There are many controversial topics concerning the music making process, but one topic that is rarely talked about, unless it’s an argument about integrity, is the art of Sampling. Opinions on sampling are very polarizing, people either feel the process is a cheap way for untalented artists to ride other artist’s coattails, or their typically indifferent to it. Not many people take the time to appreciate the work that goes into sampling. With that said, once again I spoke to the YF Godmothers and together we came up with our new series “Sample Spotlight.”

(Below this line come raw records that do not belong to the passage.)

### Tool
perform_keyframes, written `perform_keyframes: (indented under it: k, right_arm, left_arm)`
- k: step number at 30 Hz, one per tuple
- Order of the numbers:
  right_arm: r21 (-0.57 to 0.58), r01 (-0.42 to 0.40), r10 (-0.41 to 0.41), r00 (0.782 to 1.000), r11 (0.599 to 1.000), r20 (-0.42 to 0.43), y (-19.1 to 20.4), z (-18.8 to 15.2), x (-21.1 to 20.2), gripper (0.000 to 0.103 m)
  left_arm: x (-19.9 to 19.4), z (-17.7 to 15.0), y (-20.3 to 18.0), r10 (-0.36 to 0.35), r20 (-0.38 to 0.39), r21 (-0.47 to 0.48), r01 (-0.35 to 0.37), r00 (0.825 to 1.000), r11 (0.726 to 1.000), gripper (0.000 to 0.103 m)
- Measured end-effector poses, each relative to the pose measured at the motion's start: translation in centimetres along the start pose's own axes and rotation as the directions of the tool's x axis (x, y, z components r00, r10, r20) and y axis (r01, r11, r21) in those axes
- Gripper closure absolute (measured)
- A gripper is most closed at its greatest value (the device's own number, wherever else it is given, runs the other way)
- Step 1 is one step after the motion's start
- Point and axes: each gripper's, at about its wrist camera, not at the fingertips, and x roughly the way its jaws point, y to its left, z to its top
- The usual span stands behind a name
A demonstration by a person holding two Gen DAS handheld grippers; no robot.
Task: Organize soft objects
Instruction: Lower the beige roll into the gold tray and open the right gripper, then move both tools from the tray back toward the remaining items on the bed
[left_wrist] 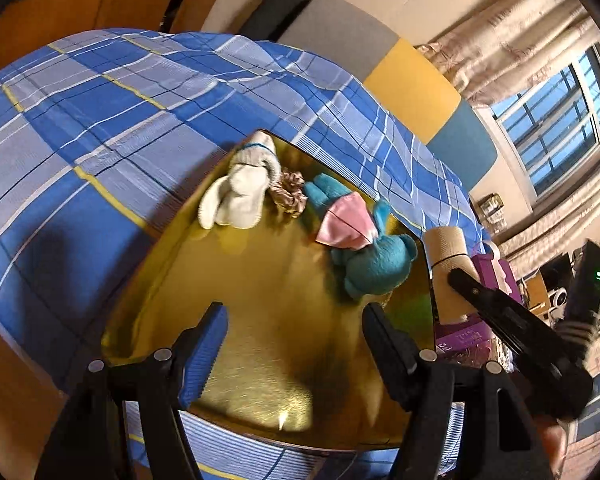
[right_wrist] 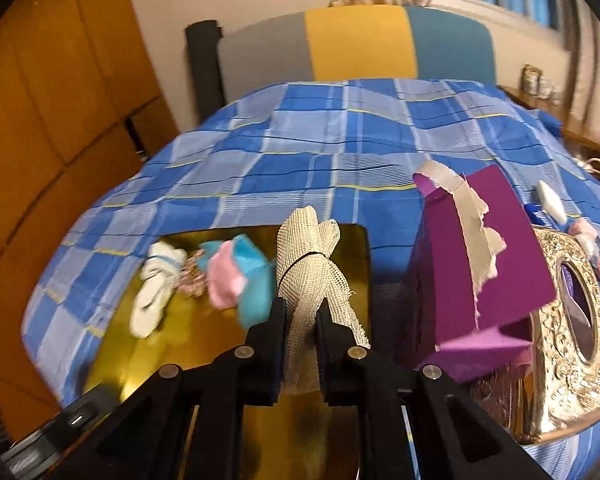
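Gauze roll is clamped in my right gripper above the gold tray — I'd drop it beside the teal plush; left gripper hangs open.

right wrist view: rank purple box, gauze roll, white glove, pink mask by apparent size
1. purple box
2. gauze roll, though it sits nearest the camera in the right gripper
3. white glove
4. pink mask, blurred, close to the glove
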Motion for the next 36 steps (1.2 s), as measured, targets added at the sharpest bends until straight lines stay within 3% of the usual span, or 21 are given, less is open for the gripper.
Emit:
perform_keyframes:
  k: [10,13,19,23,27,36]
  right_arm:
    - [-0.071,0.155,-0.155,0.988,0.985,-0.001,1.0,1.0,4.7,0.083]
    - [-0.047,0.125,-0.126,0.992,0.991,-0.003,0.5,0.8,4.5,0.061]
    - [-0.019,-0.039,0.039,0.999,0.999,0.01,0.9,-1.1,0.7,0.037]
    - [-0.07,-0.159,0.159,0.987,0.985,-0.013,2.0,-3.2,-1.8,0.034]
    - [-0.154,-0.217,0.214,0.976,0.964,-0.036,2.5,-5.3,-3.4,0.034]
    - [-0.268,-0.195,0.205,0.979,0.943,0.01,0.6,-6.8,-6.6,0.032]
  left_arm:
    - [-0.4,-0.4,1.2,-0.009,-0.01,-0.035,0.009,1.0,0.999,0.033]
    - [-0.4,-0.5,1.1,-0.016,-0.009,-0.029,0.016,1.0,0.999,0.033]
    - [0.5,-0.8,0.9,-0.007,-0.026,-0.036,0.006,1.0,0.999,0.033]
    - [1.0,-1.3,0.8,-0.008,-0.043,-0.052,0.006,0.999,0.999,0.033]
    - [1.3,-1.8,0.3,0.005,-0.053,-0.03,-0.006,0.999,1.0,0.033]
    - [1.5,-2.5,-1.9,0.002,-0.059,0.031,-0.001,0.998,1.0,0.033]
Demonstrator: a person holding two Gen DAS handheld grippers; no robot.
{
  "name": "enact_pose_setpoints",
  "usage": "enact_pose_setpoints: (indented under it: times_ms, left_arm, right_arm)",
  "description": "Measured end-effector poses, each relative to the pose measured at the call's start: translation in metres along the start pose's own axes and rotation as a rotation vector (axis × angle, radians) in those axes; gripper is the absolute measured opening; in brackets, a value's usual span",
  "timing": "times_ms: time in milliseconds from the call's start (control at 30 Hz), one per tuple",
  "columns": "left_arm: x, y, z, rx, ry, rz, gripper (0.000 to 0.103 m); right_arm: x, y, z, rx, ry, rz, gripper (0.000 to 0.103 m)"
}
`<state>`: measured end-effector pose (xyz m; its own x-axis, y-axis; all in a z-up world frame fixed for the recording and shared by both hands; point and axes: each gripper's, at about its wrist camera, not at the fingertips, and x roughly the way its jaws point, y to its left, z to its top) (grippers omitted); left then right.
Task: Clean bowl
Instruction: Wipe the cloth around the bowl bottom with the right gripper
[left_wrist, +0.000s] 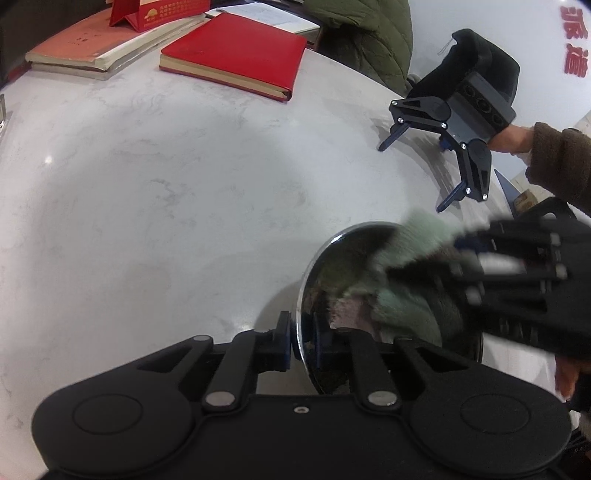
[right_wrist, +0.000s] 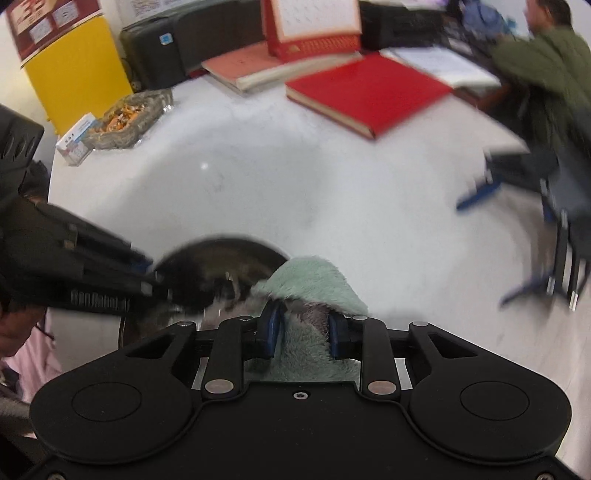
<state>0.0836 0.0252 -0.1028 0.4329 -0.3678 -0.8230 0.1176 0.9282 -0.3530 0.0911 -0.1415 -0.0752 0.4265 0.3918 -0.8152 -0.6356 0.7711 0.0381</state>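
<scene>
- Left gripper (left_wrist: 302, 345): jaws pinched tight on the rim of the steel bowl (left_wrist: 332, 280), tilting it up off the table, apparently to expose the inside for wiping.
- Right gripper (right_wrist: 303, 334): clamped on a bunched green cloth (right_wrist: 314, 284), pushed into the bowl's hollow.
- White marble table (left_wrist: 166, 203): carries the bowl near its front edge.
- Red notebook (left_wrist: 236, 55): well apart, at the far side.
- Another person's gripper (left_wrist: 417, 170): nearby, jaws spread, holding nothing.

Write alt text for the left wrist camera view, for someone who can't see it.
The left gripper clamps the rim of a shiny metal bowl on a white table, while the right gripper presses a green cloth inside. Red books lie beyond.
</scene>
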Motion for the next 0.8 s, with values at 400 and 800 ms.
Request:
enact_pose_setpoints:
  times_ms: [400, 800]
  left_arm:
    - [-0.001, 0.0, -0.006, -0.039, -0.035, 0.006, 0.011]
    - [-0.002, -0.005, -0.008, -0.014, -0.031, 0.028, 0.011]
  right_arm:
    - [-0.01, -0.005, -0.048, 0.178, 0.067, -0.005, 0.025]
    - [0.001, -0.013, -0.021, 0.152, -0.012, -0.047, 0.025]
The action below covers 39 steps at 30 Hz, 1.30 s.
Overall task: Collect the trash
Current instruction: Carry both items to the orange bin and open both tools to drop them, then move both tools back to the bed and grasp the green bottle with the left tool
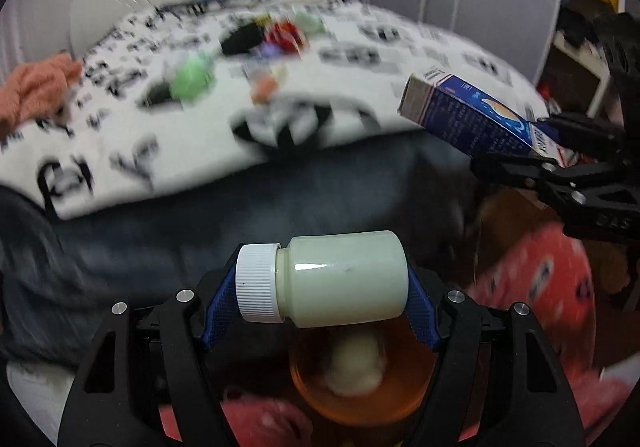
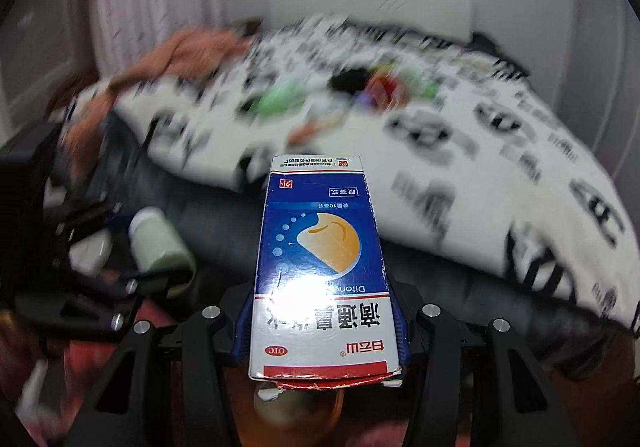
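Left wrist view, L to R: an orange cloth (image 1: 38,87) was seen bunched at the far left edge of the bed (image 1: 280,95), whose black-and-white patterned blanket was strewn w/ small coloured items, too blurred to be named. At centre, the left gripper (image 1: 320,283) was closed on a pale green bottle (image 1: 344,277) w/ a white cap (image 1: 258,283); the bottle was held crosswise, cap to the left, the blue-padded fingers (image 1: 420,307) pressed on cap end and base, approx. mid-width. An amber bin (image 1: 360,379) was seen directly below the bottle, w/ something pale inside; the bottle was probably held there so it could be dropped in. At right, the right gripper (image 1: 536,155) was seen w/ a blue medicine box (image 1: 472,115).

Right wrist view, L to R: the left gripper (image 2: 132,267) and bottle (image 2: 160,243) were seen at left, near the box. At centre, the right gripper (image 2: 320,323) was closed on the box (image 2: 320,267) by its long sides, fingers (image 2: 400,327) held narrower than the left pair's; the torn end was nearest the camera. The bin's rim (image 2: 296,407) was glimpsed under that end, so both pieces were judged to be held over one container for release.
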Motion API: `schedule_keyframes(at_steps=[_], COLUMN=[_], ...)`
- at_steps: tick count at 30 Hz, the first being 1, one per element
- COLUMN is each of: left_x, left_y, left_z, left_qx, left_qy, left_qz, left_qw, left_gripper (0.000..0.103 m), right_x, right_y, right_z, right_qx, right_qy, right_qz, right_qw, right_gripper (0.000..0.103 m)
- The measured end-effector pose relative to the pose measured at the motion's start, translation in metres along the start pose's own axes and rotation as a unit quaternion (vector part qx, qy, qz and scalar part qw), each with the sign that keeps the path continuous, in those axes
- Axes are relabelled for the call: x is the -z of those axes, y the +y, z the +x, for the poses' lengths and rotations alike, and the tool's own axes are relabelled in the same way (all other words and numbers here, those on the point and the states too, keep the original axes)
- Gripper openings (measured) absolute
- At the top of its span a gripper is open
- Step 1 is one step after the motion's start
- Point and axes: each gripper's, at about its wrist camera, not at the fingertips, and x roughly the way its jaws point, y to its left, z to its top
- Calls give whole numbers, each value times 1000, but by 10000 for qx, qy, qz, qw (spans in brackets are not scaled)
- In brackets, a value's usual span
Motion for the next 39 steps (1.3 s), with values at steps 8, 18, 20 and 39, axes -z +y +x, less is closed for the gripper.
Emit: schedule_keyframes(at_steps=[8, 18, 20, 39], left_x=[78, 138, 144, 147], left_y=[-21, -11, -10, -5], left_z=[73, 210, 225, 240], left_qx=[540, 989, 901, 567], left_qy=[1537, 3816, 3995, 4050], left_qz=[-67, -705, -776, -810], left_qw=[9866, 9163, 9090, 9090], left_gripper=[69, 69, 69, 74], right_x=[89, 152, 158, 156], right_y=[17, 12, 10, -5], right_z=[45, 191, 205, 199], right_qx=[-459, -505, -526, -337], right_qy=[1554, 3469, 3655, 3429], right_qz=[-154, 57, 236, 813], right_qw=[9867, 9365, 9290, 9352], right_gripper=[52, 53, 64, 82])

To start things off, I give you XV.
Born Donavan Johnston, XV got his name from the Roman numeral for 15 which was the age he started rapping. XV’s subject matter strays form the typical, often referencing videogames, Star Wars, and various other geek culture staples while keeping the raw style and delivery any rap fan can rock with.
On his fifth mixtape, Zero Heroes, XV created a heartbreakingly close to home song for me along with many others called “Pictures On My Wall.” The song focuses on XV’s younger days spent in his bedroom surrounded by his rap idols.
The songs production utilizes two samples: Toronto’s We Are The Take’s “Montreal Love Song” is heavily sampled for the beat.
Whereas, Biggie Small’s classic line “Hangin’ pictures on my wall.” from the immortal “Juicy” is much less used, but to a heavily dramatic effect.
The tension is high on this song from the beginning as XV paints the picture of a kid just wanting an escape from his life and finding it in music and the posters of his idols. He takes a very unique yet relatable route with lyrics like:
Niggas with dreams, wearing bling, screaming that they made it
New York rapper said ‘son’, West Coast niggas said ‘cuz’,
Mid-West dude said ‘fam’, Damn no wonder I related.
While I was never one for posters, as I type this my laptop wallpaper is a minimalist photo of Jay-Z staring dead at me.
I’d be lying if said I didn’t at times pretend he was telling me to get myself together.
Sped up, We Are the Take lead singer Eric Alcock’s soft vocals add a sense of tragedy sounding significantly younger crooning snippets from the refrain, “I can’t figure it out.” and, “Always on my mind.” as the instrumental amplifies in intensity. All while this going on, Biggie’s classic line echoes in the background almost as a reminder that all the legends start out as kids just like XV.
All in all I feel this a perfect example of sampling at it’s best. I could go on for days about the exact meaning of each lyric and how the samples complimented them perfectly, but as far as I’m concerned, nothing beats just listening and experiencing the genius firsthand.